Exercise directions:
Reproduce precisely the lines between the start of the data below and the line with "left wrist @", both included.

═════ Data for review

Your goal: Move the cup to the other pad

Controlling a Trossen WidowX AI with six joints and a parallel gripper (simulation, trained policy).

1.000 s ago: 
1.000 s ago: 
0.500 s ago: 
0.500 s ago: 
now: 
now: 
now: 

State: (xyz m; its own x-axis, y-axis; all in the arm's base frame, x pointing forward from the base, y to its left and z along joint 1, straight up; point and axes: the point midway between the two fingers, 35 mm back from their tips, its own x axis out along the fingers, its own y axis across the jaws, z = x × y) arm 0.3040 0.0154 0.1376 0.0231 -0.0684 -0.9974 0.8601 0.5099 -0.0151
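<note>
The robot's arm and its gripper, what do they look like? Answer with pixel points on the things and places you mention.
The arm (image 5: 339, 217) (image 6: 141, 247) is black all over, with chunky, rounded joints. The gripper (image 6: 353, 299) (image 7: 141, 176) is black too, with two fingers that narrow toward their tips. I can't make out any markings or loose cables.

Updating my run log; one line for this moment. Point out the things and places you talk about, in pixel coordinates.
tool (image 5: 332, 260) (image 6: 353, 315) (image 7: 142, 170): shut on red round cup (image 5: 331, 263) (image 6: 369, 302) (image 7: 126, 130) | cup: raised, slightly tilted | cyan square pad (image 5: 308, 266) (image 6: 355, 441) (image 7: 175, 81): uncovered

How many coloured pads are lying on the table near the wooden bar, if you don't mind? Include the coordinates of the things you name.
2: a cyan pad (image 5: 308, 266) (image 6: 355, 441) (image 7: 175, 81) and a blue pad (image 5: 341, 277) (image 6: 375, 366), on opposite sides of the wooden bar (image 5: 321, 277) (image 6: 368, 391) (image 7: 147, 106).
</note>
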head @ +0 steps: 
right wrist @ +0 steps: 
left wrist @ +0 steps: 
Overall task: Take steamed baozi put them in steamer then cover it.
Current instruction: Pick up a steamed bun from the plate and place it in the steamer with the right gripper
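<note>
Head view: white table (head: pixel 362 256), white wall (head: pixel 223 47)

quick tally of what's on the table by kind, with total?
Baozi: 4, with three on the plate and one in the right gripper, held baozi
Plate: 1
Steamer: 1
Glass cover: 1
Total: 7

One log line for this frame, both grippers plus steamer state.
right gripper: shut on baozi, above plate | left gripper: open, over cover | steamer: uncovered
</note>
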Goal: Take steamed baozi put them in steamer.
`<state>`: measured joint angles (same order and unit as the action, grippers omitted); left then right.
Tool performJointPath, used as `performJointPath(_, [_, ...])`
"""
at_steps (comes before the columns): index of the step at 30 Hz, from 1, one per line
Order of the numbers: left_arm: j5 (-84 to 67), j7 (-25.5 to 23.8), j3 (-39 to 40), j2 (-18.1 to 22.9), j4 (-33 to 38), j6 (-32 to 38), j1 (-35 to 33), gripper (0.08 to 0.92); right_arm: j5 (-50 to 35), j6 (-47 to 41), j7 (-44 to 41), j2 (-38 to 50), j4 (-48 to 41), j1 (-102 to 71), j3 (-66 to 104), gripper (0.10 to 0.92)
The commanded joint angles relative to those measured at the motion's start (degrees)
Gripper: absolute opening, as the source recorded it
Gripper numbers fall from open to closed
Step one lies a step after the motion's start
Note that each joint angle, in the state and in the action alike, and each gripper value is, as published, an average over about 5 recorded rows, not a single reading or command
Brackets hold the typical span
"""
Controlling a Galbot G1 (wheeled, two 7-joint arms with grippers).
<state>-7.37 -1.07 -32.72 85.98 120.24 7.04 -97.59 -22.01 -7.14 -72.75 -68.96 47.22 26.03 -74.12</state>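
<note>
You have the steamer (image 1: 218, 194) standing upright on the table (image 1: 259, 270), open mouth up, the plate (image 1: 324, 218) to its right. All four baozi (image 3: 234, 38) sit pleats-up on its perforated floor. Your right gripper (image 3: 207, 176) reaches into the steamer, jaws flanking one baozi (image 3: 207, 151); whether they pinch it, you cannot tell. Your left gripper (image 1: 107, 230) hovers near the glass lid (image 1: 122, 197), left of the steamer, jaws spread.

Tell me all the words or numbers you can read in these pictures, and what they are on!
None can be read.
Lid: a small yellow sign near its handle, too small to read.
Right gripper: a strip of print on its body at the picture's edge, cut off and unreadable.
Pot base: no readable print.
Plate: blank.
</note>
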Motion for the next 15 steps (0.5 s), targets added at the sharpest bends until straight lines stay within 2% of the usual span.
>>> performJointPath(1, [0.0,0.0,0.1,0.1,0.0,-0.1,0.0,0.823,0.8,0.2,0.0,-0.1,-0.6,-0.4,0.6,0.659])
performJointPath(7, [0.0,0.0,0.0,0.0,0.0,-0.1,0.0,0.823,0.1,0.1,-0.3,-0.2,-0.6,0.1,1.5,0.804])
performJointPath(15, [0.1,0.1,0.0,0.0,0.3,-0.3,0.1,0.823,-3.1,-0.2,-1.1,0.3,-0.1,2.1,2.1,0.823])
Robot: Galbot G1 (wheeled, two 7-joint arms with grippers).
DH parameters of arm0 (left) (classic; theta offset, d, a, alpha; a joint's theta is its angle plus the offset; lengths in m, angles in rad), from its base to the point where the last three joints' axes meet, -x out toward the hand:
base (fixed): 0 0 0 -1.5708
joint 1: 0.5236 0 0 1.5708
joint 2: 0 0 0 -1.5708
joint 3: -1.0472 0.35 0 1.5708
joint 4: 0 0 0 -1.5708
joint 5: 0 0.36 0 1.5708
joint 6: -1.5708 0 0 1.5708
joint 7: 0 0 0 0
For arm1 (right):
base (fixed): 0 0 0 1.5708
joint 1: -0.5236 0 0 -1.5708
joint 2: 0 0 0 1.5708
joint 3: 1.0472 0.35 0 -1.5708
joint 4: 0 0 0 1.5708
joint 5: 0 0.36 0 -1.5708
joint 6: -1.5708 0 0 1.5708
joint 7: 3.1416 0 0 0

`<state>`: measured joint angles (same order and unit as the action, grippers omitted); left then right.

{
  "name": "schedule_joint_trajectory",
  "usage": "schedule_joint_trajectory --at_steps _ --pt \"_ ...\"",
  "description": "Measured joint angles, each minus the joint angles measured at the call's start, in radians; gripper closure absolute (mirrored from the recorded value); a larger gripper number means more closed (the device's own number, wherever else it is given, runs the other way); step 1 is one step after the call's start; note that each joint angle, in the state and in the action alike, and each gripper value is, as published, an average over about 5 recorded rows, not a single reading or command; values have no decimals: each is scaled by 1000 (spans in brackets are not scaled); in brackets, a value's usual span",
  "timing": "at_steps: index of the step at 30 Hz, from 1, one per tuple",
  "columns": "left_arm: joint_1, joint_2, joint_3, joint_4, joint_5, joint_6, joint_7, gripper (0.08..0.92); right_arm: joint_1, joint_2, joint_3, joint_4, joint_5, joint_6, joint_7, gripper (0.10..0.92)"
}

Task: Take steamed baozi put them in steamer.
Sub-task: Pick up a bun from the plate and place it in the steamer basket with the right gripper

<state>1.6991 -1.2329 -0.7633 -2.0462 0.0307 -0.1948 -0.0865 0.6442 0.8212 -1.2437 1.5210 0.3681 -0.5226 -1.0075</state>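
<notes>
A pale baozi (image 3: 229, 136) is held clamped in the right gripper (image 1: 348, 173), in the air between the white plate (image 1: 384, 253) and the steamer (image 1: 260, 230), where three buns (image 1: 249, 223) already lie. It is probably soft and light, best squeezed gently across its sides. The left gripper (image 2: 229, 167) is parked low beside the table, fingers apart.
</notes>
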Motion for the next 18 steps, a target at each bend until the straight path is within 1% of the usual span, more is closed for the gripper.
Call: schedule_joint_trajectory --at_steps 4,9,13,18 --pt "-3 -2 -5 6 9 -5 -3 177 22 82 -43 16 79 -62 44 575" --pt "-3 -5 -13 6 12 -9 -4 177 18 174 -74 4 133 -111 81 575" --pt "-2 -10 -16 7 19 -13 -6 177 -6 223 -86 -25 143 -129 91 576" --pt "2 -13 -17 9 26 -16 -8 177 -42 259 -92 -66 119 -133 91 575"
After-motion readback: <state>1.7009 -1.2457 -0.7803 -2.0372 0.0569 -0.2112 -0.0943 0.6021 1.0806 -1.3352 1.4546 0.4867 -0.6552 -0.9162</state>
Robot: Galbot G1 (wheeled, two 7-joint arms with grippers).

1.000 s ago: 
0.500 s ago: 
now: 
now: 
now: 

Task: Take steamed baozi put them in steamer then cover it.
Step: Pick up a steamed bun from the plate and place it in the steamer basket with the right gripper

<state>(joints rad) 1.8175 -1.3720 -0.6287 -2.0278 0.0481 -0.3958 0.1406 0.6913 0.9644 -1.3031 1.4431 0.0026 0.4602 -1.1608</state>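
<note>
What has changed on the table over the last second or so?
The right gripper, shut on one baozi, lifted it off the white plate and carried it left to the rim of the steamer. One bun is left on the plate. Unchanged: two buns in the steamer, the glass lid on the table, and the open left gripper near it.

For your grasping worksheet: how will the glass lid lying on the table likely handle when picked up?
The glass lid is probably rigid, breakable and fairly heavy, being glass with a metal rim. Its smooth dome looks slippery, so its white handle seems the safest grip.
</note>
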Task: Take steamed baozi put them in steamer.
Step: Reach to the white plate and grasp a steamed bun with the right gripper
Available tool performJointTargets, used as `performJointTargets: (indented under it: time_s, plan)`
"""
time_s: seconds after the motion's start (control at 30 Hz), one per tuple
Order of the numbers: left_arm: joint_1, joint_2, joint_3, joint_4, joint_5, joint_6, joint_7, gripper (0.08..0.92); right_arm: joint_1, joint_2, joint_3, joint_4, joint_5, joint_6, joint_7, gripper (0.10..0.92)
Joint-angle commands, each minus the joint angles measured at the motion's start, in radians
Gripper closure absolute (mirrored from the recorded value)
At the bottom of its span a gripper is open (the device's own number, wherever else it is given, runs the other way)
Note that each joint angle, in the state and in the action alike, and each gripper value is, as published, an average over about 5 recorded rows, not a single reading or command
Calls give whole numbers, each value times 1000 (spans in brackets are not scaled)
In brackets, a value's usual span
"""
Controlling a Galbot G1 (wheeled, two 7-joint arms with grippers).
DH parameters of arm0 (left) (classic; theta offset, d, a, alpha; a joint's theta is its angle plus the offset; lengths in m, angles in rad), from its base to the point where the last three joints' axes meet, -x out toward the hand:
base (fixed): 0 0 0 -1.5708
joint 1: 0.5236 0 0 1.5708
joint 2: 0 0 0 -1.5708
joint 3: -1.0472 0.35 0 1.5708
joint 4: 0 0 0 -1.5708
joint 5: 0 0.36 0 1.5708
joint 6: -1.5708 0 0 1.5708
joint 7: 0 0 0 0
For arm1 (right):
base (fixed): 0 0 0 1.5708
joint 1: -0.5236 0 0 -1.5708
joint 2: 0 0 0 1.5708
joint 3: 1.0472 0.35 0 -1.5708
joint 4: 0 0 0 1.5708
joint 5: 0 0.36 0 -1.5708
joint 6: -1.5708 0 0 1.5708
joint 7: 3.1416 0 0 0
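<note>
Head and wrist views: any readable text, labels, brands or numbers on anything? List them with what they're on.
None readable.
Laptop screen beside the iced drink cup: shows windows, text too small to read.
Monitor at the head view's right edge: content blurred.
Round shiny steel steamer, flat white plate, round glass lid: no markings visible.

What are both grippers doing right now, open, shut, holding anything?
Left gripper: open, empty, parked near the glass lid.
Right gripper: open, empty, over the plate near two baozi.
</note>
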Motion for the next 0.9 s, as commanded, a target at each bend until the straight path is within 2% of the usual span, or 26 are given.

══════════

Exercise result:
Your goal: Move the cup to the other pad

Controlling a Trossen WidowX AI with six joints and a parallel gripper (simulation, trained policy).

1.000 s ago: 
1.000 s ago: 
0.500 s ago: 
0.500 s ago: 
now: 
now: 
now: 

State: (xyz m; its own x-axis, y-axis; all in the arm's base frame, x pointing forward from the base, y to its left and z along joint 1, straight up; point and axes: the point midway between the two fingers, 35 mm back from their tips, its own x axis out along the fingers, its own y axis across the jaws, z = x × y) arm 0.3040 0.0154 0.1376 0.0231 -0.0684 -0.9974 0.8601 0.5099 -0.0151
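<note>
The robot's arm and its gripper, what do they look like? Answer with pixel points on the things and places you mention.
The arm (image 5: 339, 217) (image 6: 141, 247) is black all over, with chunky, rounded joints. The gripper (image 6: 353, 299) (image 7: 141, 176) is black too, with two fingers that narrow toward their tips. I can't make out any markings or loose cables.

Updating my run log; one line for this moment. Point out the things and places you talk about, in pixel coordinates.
tool (image 5: 332, 260) (image 6: 353, 315) (image 7: 142, 170): shut on red round cup (image 5: 331, 263) (image 6: 369, 302) (image 7: 126, 130) | cup: raised, slightly tilted | cyan square pad (image 5: 308, 266) (image 6: 355, 441) (image 7: 175, 81): uncovered

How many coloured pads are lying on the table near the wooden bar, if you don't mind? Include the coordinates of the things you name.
2: a cyan pad (image 5: 308, 266) (image 6: 355, 441) (image 7: 175, 81) and a blue pad (image 5: 341, 277) (image 6: 375, 366), on opposite sides of the wooden bar (image 5: 321, 277) (image 6: 368, 391) (image 7: 147, 106).
</note>
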head @ +0 steps: 
right wrist @ +0 steps: 
left wrist @ +0 steps: 

This finishes the answer to the exercise.